• Assignment:
Pull out every line with the word "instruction" from the entries below.

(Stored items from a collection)
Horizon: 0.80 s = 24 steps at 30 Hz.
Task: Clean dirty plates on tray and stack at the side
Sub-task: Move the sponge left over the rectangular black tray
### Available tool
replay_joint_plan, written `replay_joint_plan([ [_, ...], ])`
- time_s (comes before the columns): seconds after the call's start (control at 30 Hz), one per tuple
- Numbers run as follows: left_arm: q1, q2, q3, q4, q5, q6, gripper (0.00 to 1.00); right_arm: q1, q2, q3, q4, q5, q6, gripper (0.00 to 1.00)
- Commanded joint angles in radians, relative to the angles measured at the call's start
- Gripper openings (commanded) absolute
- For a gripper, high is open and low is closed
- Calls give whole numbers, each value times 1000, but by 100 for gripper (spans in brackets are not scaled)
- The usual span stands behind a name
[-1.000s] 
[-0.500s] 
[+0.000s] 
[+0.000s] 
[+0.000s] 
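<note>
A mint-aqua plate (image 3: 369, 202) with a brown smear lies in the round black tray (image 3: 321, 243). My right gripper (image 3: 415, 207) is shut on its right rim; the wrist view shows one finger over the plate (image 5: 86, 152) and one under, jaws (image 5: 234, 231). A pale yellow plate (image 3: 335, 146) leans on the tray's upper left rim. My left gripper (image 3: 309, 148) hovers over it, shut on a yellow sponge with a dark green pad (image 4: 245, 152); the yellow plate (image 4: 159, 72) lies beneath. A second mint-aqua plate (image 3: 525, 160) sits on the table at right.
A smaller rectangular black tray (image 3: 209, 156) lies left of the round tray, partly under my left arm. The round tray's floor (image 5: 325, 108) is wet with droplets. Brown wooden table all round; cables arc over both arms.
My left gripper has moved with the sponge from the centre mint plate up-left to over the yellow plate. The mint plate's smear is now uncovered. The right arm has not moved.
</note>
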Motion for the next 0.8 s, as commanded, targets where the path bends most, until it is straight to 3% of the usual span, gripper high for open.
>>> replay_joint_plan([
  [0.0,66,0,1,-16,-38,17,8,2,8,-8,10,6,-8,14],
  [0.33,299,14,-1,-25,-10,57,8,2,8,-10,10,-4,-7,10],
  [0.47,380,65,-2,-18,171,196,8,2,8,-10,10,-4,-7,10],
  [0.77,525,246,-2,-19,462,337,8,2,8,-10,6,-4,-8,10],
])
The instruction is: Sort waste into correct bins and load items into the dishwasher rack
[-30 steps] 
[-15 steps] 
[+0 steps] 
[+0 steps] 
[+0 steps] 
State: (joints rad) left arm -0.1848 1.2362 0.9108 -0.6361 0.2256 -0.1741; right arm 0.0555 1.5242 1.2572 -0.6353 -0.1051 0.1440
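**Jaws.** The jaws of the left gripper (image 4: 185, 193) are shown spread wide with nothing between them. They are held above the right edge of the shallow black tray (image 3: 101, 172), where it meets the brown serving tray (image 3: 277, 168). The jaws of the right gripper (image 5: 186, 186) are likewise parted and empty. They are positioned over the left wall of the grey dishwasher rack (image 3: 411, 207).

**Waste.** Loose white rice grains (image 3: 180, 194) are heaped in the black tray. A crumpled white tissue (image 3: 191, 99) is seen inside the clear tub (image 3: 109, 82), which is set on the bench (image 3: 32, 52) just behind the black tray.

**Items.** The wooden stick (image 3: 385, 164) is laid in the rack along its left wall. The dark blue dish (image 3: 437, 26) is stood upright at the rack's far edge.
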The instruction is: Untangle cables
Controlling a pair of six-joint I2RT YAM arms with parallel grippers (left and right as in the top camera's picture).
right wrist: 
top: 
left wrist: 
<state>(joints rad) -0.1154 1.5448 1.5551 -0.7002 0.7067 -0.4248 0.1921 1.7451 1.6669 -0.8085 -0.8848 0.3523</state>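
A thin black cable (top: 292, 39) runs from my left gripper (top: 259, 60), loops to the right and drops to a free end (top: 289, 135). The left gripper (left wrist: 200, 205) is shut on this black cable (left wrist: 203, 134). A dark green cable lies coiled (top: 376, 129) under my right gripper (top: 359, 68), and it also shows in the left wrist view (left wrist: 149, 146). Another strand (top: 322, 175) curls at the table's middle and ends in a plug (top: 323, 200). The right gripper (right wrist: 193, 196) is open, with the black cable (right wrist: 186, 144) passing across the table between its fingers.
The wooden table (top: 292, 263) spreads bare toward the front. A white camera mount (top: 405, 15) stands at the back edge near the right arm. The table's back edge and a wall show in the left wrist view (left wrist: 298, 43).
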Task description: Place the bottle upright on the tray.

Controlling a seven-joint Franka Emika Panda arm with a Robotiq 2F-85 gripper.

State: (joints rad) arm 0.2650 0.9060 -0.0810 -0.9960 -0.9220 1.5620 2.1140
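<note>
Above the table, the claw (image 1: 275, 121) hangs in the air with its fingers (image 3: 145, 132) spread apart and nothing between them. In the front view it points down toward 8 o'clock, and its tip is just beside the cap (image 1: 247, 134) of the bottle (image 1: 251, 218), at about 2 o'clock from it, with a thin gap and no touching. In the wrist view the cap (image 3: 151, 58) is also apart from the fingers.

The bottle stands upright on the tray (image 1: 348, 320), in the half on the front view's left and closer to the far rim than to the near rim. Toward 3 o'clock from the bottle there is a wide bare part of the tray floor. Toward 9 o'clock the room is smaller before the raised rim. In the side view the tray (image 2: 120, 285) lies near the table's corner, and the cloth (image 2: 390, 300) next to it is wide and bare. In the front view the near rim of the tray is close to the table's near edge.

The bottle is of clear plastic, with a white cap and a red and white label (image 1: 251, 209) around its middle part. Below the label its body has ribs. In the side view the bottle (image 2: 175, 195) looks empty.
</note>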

• Written answer:
The instruction is: Sort waste into correct bins and load items into the dishwasher rack
The instruction is: Untangle cables

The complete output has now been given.